Answer with a number only, stating how many lines of the records hold the word "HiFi".

[Source records]
▶

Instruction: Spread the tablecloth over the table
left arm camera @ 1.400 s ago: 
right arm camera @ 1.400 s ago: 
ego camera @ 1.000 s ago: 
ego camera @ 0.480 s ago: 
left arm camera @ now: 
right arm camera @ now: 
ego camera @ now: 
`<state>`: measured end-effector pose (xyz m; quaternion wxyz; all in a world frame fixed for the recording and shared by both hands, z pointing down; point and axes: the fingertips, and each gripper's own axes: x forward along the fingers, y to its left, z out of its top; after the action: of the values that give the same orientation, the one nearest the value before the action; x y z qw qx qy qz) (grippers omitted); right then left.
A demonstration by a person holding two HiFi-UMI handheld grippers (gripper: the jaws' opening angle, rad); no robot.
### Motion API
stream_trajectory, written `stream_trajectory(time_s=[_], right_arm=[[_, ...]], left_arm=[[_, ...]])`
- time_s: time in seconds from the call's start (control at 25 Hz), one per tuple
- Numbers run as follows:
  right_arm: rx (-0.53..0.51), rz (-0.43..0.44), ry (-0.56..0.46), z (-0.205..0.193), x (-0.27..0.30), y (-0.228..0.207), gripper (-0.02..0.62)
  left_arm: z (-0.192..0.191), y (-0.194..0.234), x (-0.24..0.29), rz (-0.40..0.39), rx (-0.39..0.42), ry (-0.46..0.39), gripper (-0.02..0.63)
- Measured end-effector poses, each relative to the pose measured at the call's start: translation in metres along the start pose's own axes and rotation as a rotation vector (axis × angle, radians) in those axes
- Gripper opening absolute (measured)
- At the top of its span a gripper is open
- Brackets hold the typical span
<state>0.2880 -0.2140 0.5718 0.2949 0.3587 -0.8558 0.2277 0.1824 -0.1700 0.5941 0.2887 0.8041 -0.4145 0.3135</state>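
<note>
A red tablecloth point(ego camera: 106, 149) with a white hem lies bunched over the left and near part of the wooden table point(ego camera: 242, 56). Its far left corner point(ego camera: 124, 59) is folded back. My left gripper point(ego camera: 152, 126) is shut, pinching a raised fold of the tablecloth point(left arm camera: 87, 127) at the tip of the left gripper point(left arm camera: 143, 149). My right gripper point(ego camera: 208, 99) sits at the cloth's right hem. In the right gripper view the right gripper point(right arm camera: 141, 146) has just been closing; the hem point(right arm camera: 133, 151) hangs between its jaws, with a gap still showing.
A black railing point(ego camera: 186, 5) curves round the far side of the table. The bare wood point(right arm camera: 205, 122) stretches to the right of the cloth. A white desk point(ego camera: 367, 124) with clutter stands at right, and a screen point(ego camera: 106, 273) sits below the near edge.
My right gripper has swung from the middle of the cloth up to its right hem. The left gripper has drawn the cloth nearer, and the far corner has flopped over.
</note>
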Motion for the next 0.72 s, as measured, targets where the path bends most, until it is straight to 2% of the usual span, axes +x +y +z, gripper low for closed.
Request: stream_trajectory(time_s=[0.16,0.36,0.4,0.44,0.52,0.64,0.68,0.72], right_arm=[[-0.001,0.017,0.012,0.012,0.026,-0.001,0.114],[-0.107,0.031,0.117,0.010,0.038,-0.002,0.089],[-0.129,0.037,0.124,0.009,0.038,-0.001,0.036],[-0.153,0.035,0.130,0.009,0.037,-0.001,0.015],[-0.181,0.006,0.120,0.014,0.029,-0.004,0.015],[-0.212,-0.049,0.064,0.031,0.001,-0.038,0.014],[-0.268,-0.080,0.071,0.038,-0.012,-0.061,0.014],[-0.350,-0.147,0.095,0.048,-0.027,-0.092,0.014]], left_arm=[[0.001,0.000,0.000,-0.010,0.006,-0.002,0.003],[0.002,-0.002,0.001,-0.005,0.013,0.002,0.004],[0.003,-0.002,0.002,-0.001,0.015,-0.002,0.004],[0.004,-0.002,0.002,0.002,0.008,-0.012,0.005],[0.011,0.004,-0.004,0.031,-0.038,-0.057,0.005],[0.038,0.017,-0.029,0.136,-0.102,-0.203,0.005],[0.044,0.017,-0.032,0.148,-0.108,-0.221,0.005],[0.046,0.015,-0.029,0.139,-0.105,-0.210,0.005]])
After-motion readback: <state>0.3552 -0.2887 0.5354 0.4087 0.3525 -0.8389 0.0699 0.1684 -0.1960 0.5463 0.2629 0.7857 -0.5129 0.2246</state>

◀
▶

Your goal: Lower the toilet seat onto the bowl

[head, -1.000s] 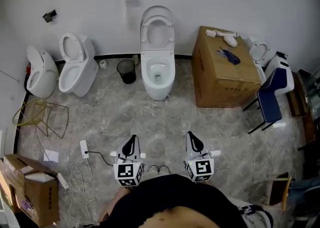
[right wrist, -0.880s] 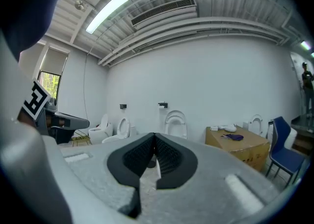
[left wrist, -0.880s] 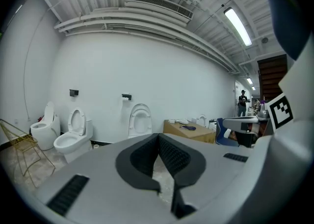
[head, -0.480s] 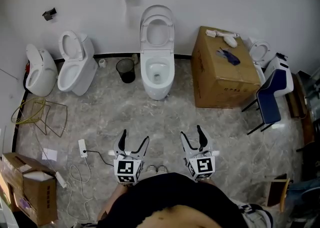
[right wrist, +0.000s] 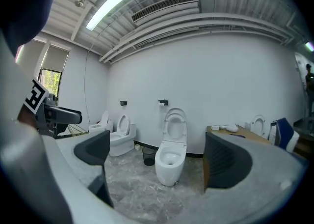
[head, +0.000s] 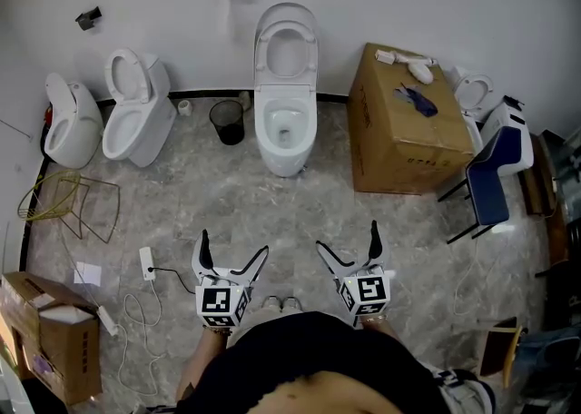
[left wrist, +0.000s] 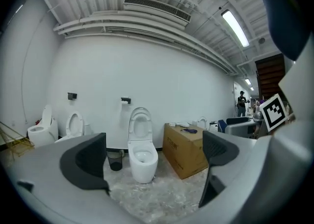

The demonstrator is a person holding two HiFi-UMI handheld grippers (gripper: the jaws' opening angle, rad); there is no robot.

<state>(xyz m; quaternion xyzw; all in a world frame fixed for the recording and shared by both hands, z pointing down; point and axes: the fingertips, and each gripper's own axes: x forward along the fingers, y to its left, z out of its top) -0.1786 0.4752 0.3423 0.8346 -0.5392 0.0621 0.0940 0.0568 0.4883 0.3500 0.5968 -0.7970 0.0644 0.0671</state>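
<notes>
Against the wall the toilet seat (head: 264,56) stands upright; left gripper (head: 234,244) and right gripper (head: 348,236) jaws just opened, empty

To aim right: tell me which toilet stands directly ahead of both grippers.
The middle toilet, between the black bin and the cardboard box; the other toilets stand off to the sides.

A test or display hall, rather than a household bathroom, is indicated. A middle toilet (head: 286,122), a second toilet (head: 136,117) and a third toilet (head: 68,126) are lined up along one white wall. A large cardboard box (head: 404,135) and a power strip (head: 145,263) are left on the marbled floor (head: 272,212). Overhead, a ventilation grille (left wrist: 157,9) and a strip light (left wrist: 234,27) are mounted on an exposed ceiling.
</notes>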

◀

### Solution
2